Было солнечно и жарко, и золотые окна домов слепили глаза. Было радостно и тревожно на душе, — верилось, что я встречу ту самую незнакомую девушку, непременно встречу, и, может быть, даже сейчас, вот здесь, возле манежа, или чуть дальше, на Театральной площади. Я знал, что так случается: думаешь о ком-нибудь непрерывно, из всех сил, и постепенно проникаешься уверенностью, что из-за поворота, в потоке людей, переходящих улицу вслед за взмахом милицейского жезла, появится и та, которую так хочешь увидеть, и пойдет тебе навстречу с немного растерянной улыбкой: вот уж никак не ожидала, что тебя встречу. Понимаешь, позвонила Нина, что-то у нее с горлом, вот я и приехала.
И хотя у той, которую я так хотел видеть, вряд ли была подруга Нина, страдающая ангиной, я все глаза просмотрел, и сердце екало всякий раз, когда навстречу шла темноволосая девчонка в юнгштурмовке.
И вдруг мне стало холодно и тревожно. Так бывает, когда чернильная туча на лохматой белой подкладке набегает на солнце и неожиданно превращает солнечный день в сумерки. Словно зима делает свою первую разведку.
Я невольно задрал голову и взглянул на солнце. Оно плавало в жаркой голубизне, как крупный желток. Не только градовой тучи — ни одного облачного обрывка не было на небе. Но ощущение леденящего холода не проходило. В чем дело? Ну конечно же — Курасов. Опять он пришел, пришел и лег прямо на тротуар, желтый, как паркет, с обострившимися, туго обтянутыми пергаментной кожей скулами и со свинцовыми искусанными губами. Я боюсь наступить на его лицо… Оно же здесь, под ногами… Я даже сошел на мгновение на мостовую, а его лицо опять впереди, и я не могу ни обойти, ни перешагнуть через него. Курасов х о т е л себя убить. Трудно даже вообразить себе такое. Расстегнуть рубашку и видеть в зеркале свою голую, то вздымающуюся, то опадающую грудь. Нащупать ладонью сердце. Несколько секунд держать ладонь чуть пониже левого соска и ощущать, как в нее стучится сердце. И знать, что еще через секунду страшный, разрывающий, громовой удар оборвет этот стук и ты упадешь и уже не будешь Андреем Курасовым. Никем не будешь. Бр-р-р… Я, наверное, не очень-то боюсь смерти. Ведь тогда, когда мы с Кухаруком отстреливались от бандитов, я же совсем не думал, что меня могут убить. Некогда было думать и бояться. Только стрелять, только стрелять! Так, видно, и на войне. Некогда там думать о смерти. А Курасов думал о ней беспрерывно, много дней, много ночей и носил ее в портфеле, тяжеленькую, с удобной шершавой рукояткой, завернутую в газету.

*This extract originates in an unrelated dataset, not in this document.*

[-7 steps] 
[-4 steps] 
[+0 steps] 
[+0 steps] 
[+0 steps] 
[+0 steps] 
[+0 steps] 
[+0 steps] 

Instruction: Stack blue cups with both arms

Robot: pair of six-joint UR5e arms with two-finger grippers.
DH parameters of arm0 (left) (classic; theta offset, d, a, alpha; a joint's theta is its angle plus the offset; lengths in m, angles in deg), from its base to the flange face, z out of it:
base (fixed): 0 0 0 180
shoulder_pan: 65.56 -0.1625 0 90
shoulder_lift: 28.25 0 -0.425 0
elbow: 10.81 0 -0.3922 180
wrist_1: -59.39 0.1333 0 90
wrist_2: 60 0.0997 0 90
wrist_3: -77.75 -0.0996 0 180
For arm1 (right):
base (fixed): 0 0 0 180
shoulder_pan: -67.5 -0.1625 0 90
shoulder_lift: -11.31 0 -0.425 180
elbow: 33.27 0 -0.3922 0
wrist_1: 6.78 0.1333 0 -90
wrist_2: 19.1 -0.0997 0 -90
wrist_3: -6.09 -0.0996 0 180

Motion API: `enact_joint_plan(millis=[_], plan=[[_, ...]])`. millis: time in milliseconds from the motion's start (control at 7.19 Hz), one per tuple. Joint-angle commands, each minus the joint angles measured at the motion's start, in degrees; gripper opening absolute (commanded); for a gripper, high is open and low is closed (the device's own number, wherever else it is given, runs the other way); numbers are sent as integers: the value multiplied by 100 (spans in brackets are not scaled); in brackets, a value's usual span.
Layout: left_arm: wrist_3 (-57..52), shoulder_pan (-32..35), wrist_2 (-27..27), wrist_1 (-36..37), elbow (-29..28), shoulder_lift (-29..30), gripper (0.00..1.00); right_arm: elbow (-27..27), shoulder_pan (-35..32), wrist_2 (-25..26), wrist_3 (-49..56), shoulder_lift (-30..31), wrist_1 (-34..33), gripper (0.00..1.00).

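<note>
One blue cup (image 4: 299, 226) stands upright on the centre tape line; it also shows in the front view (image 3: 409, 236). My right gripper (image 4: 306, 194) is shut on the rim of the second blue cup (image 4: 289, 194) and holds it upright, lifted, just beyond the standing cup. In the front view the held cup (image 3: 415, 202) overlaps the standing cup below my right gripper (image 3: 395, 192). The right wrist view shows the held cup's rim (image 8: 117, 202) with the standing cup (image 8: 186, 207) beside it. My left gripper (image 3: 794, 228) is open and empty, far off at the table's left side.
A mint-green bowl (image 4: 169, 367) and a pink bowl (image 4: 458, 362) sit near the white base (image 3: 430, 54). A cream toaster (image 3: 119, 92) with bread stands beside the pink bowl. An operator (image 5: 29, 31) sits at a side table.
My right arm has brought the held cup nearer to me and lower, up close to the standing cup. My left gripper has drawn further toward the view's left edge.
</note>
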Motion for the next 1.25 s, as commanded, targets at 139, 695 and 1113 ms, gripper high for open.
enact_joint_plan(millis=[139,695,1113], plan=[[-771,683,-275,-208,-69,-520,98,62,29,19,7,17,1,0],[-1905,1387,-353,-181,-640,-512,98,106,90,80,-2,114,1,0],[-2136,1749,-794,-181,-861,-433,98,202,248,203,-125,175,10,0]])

Привыкал, что ли?
Хорошо, что Андрею не помогло даже зеркало. Только оцарапал сердечную сумку и теперь лежит у Склифосовского. Сказали, что непременно поправится. И опять я его не навестил! А ведь уже три дня собираюсь, и даже груш хороших купил. Такие темно-бронзовые бере. Пришлось их самому съесть, — стали подгнивать. Ух как запахло грушами! На всё общежитие. Пойду к Курасову сегодня. Обязательно. И принесу груш.
Пришел в ЦК минут за пятнадцать до заседания. В комнате, где помещалось Центральное бюро, застал одного Мишу Зака. В извечной своей черной толстовке (пионерский галстук шел ей, как корове седло), наш знаменитый методист, горбоносый, очкастый, сосредоточенный, едва кивнул головой в ответ на мое приветствие.